By Alan Hsu, Global Industry Analyst at Wellington Management

The views expressed are those of the author at the date of publication and are subject to change. Other teams may hold different views and make different investment decisions. Forward-looking statements should not be considered as guarantees or predictions of future events. While any third-party data used is considered reliable, its accuracy is not guaranteed.

While the United Nations Climate Conference of the Parties (COP26) ended with mixed results, we believe the outcomes are more positive than the media has portrayed. We think the resulting Glasgow Climate Pact will serve as a framework for accelerating coordinated action to limit global warming and avoid the worst effects of climate change.

More ambitious top-line targets: the Parties agreed to limit global temperature rise to 1.5°C (below the original 2°C goal) and reduce emissions by 2030, rather than 2050.

Going beyond CO2: the focus has expanded to the reduction of methane, a much more powerful warming agent than carbon dioxide.

Phasing out coal: the Parties agreed that unabatedcoal must become a smaller percentage of the global energy mix sooner than previously agreed. For the first time at a COP event, fossil fuels’ contribution to the climate crisis was explicitly acknowledged.

Robust climate finance: from the public sector, governments committed an additional US$100 billion per year for the next two years to fund climate-resilience projects. In the private sector, 220 companies have pledged to align US$57 trillion with net-zero goals by 2050. Recognising their important role in repricing climate risk, it was significant to see more than 450 capital-markets firms form a new affiliate organisation, the Glasgow Financial Alliance for Net Zero (GFANZ), with the stated goal of aligning lending with net-zero emissions ambitions.

Carbon credits: the Parties agreed that carbon offsets can be used to meet climate pledges.

The media has criticised the Parties for failing to provide sufficient details for the implementation of these goals and for watering down some of the original goals set out by the Paris Agreement at COP21 in 2015, and we don’t entirely disagree. Pulling emissions targets forward to 2030 results in implied reductions of just 45% from 2010 levels, and the Parties acknowledged that global emissions would continue to rise until at least 2025. No wonder there is the perception of a worse outcome from a well-intended change.

And, although coal came under greater scrutiny, the language in the Pact was softened at the last minute from the “phasing out” to the “phasing down” of unabated coal. Wording on bridge fuels such as natural gas also became more accommodating. Finally, while endorsing carbon offsets to facilitate global carbon reduction is constructive, offsets are not of uniform quality and can be challenging to commoditise, arguably limiting their efficacy. In addition, not every country has strengthened its carbon-reduction goals, which is ultimately what matters most.

Investment takeaways

Despite the shortcomings of COP26, it is now clear that global decarbonisation is a global, secular, comprehensive trend that will affect nearly every sector in some way. Countries and companies have pledged trillions of dollars to achieve increasingly aggressive decarbonisation objectives. Climate adaptation is finally recognised as a significant investment theme and a form of insurance against the effects of climate change. As a result, discount rates for mitigation and adaptation solutions should adjust to reflect an expanding market in which demand outstrips supply. And, as carbon credits become more widely used to support the low-carbon transition, performance and valuation gaps between climate-advantaged and climate-disadvantaged assets should widen.

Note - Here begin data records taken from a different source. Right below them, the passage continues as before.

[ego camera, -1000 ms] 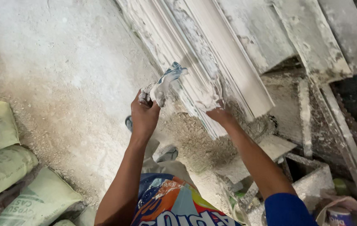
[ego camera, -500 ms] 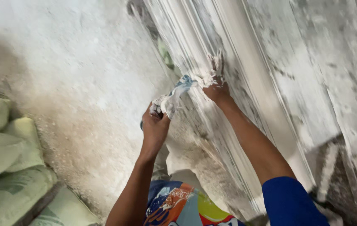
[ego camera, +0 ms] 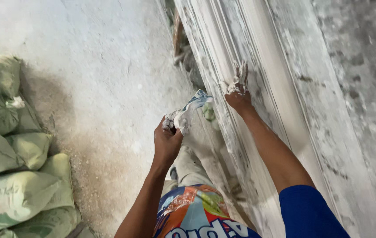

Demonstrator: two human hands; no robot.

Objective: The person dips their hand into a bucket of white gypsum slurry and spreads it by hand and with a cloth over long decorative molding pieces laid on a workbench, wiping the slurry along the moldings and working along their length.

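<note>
Head view: your right hand point(ego camera: 237, 90), fingers spread and plaster-caked, presses the long white moulding point(ego camera: 258, 79) while your left hand point(ego camera: 167, 141) grips a plaster-laden scrap point(ego camera: 188, 110) — wet plaster could likely drip onto the floor point(ego camera: 95, 88).

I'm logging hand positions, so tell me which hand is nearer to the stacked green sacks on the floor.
Left. The left hand, gripping a crumpled plastic scrap, is closer to the green sacks; the right hand presses on the white moulding, farther away.

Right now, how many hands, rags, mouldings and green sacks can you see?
Hands: 2, left hand and right hand
Rag: 1, rag
Moulding: 1, moulding
Green sacks: about 6, sacks, stacked and partly hidden
Total: about 10
</note>
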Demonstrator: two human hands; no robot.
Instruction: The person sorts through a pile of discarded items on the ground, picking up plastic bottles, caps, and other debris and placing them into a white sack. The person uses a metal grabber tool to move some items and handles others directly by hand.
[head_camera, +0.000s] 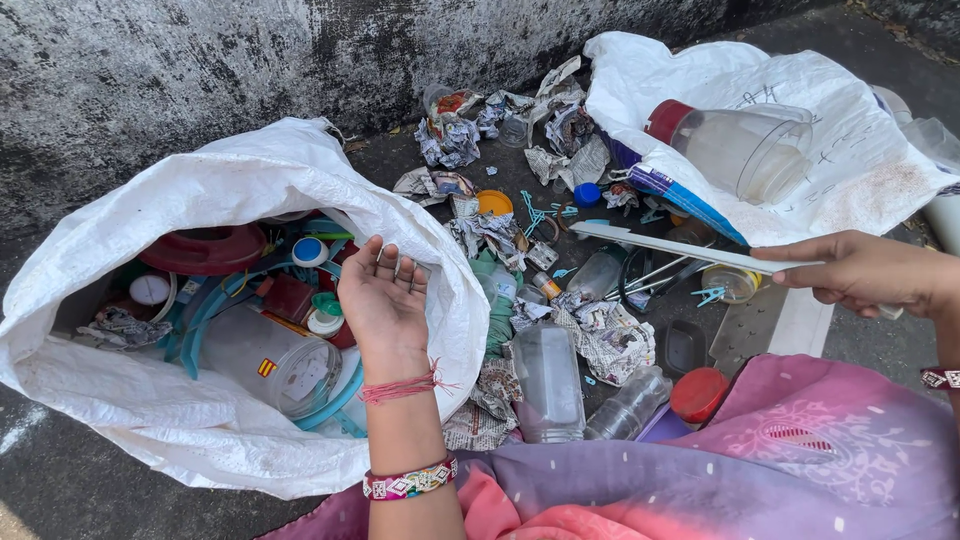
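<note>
Left hand (383, 300) open, empty, over white sack (200, 190) of plastic jars, lids; right hand (868, 272) clamped on white strip (680, 245).

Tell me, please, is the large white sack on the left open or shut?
Open: the white sack gapes wide, showing plastic jars and lids inside, with the left hand at its mouth.

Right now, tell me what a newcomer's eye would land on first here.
The big white sack at left, gaping open and stuffed with plastic jars and lids, with the left hand palm-up and empty over its mouth. At right, the right hand grips a long white strip above the littered ground.
</note>
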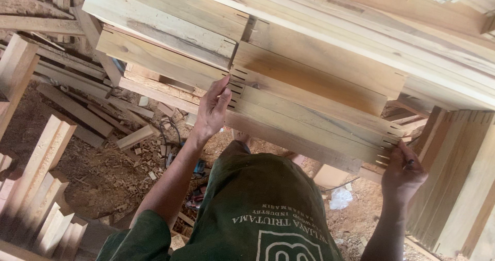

I believe the following may be long-lasting outcomes of the Glasgow Climate Pact:

  • Decarbonisation will continue as scalable renewable energy takes share from hydrocarbon-based power, as demand-side efficiency technologies are increasingly adopted and as low-carbon transport options reach critical mass.
  • Carbon markets will keep evolving, resulting in broader stakeholder participation and, ultimately, a more efficient price for CO2.
  • Countries may rethink the role nuclear power can play in reaching the 1.5°C target.
  • We will see bold innovation in carbon capture and other climate adaptation and mitigation solutions over the next 20 years as capital markets align to support groundbreaking advances.

While COP26 did not feature a single breakthrough decarbonisation innovation, companies from a range of industries are actively developing solutions, including in sustainable agriculture; carbon capture and storage; and algae, biomass and carbon tracking. For innovators developing climate technologies, COP26 confirmed that scalable solutions will have enormous global end markets.

Overall, COP26 succeeded in making significant progress on clarifying climate end goals and underscoring the urgency in meeting them. Much work remains. From here, what governments and countries do matters far, far more than what they say.

Only time will tell whether COP26 will catalyse meaningful, necessary action on climate change.


1 Unabated is defined by the International Energy Agency as the consumption of fossil fuels, such as coal, in facilities without carbon capture, utilisation and storage.